At the event, children ran around Memorial Gymnasium and danced alongside University students. At the beginning of each hour, members of Dance Marathon called everyone to the hourly “morale dance”, where participants eagerly came together in the middle of the room and danced in unison to popular songs, from “Gangnam Style” to “Thrift Shop.”

Fourth-year College student Jackie Bechara, co-chair of the Dance Marathon chapter, said part of the event’s success comes from the personal connection it achieves between the dancers and the children the event works to support.

“I just kind of signed up on a whim first year, but seeing the kids and their families really meant a lot,” Bechara said. “I could see what kind of cause it was going toward and that’s why I decided to get more involved.”

The biggest push for fundraising and publicity happen just a few weeks before the event, but gathering support for the event is a yearlong commitment for team members and members of the executive board. Organizers reached out to local businesses, corporations and, most influentially, friends and family to raise money for the event. They also held bar nights and sold food at the Corner throughout the fall semester to reach their fundraising goal.

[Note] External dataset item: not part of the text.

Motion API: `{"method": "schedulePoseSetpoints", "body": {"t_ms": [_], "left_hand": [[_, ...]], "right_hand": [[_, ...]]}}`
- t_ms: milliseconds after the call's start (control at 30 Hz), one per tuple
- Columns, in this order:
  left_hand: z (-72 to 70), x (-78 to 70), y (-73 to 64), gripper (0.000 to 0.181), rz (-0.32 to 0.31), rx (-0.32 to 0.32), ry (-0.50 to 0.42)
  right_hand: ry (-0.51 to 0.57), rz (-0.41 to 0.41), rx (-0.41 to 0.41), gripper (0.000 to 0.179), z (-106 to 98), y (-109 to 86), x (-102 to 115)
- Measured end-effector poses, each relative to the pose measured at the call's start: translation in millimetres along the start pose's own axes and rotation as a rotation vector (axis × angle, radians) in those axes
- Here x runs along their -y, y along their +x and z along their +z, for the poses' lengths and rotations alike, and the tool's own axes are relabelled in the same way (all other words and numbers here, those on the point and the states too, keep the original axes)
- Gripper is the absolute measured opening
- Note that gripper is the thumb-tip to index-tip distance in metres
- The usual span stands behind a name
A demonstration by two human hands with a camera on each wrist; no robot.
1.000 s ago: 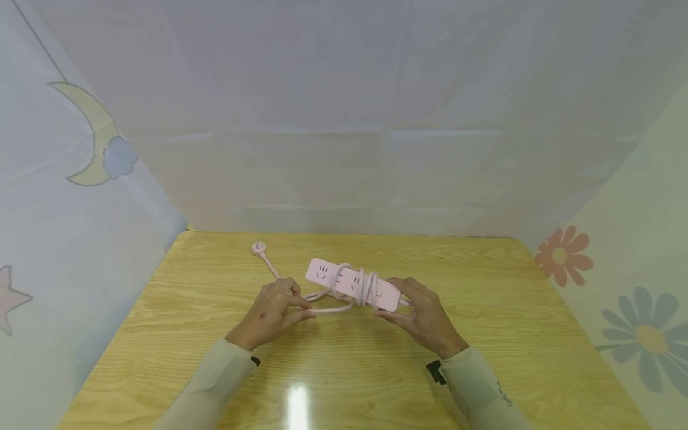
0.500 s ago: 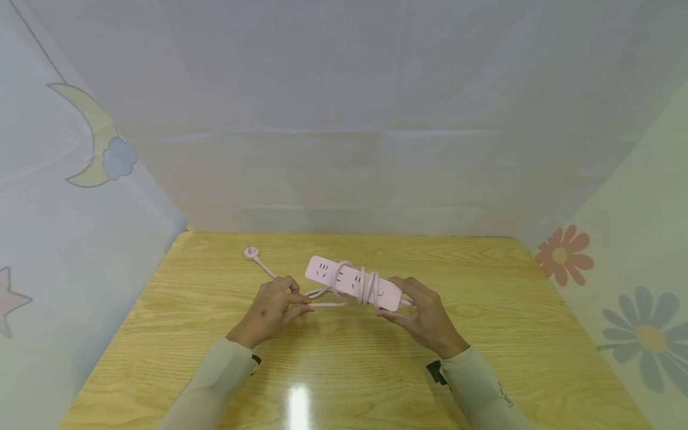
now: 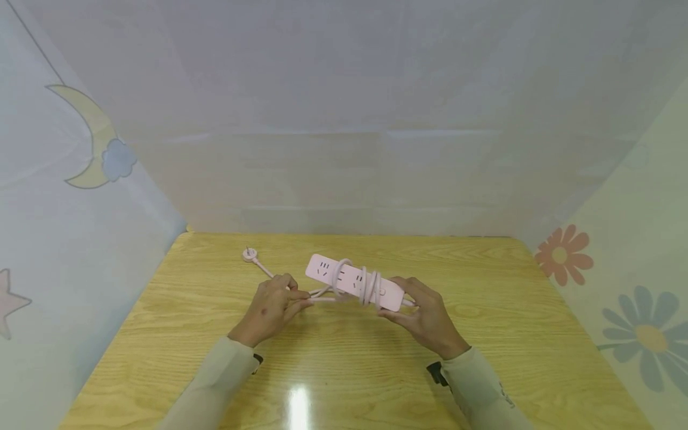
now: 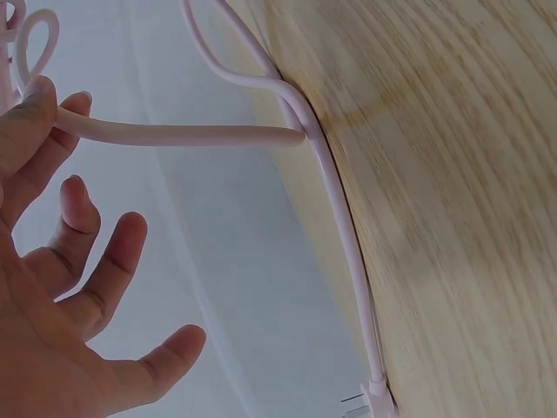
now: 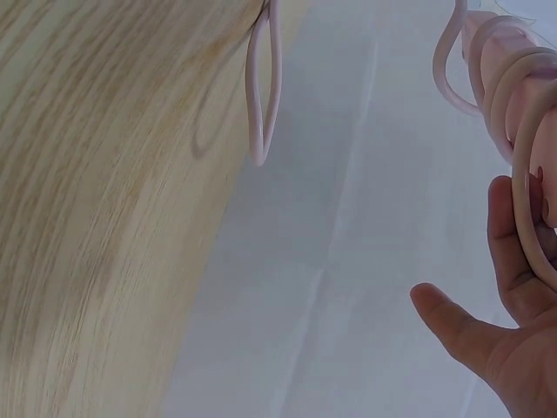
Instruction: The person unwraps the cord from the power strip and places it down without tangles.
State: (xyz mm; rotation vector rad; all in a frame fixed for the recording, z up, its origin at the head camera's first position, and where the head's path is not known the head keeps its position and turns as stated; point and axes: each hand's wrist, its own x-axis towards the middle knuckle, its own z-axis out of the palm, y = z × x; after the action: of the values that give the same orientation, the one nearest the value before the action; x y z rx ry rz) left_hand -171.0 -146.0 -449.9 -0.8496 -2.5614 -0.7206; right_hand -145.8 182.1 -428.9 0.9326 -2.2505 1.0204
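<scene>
A pink power strip (image 3: pixel 353 282) is tilted above the table, several turns of its pink cord (image 5: pixel 509 78) wound round it. My right hand (image 3: pixel 424 316) grips the strip's right end, where the cord comes out. To the left, my left hand (image 3: pixel 274 306) pinches the cord (image 4: pixel 174 135) between thumb and index finger, its other fingers spread apart in the left wrist view. Beyond the left hand the plug (image 3: pixel 249 255) lies on the table, prongs showing. A hanging loop of cord (image 5: pixel 264 104) appears in the right wrist view.
The wooden table (image 3: pixel 344 370) spreads under both hands, with a bright light reflection near its front. A pale curtain (image 3: pixel 344 173) stands behind the table's back edge, and printed sheets with a moon (image 3: pixel 88 113) and flowers (image 3: pixel 559 257) flank the sides.
The left hand has shifted slightly left and up, and the cord it pinches is drawn straighter and higher. The plug has slid a little left and toward the person. The strip has hardly moved.
</scene>
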Motion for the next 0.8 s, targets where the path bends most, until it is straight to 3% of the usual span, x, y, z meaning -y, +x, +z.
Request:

Local businesses typically contribute gift cards and other small tokens to give out to dancers, and around $10,000 in the overall fundraising came from donations from big corporations, said the organization’s fundraising chair Anne Carter Blankenship, a third-year Commerce student. The rest of the money comes from personal donations from friends and families of the dancers, she said.

Members of the Hospital staff are appreciative of the work the Dance Marathon members put into raising money for their cause. One organizer said a pediatric researcher stopped students painting Beta Bridge to thank them.

“It’s just really heartwarming for me to work with [University students],” Lightner said. “It makes me proud to be a part of the U.Va. and Charlottesville community.”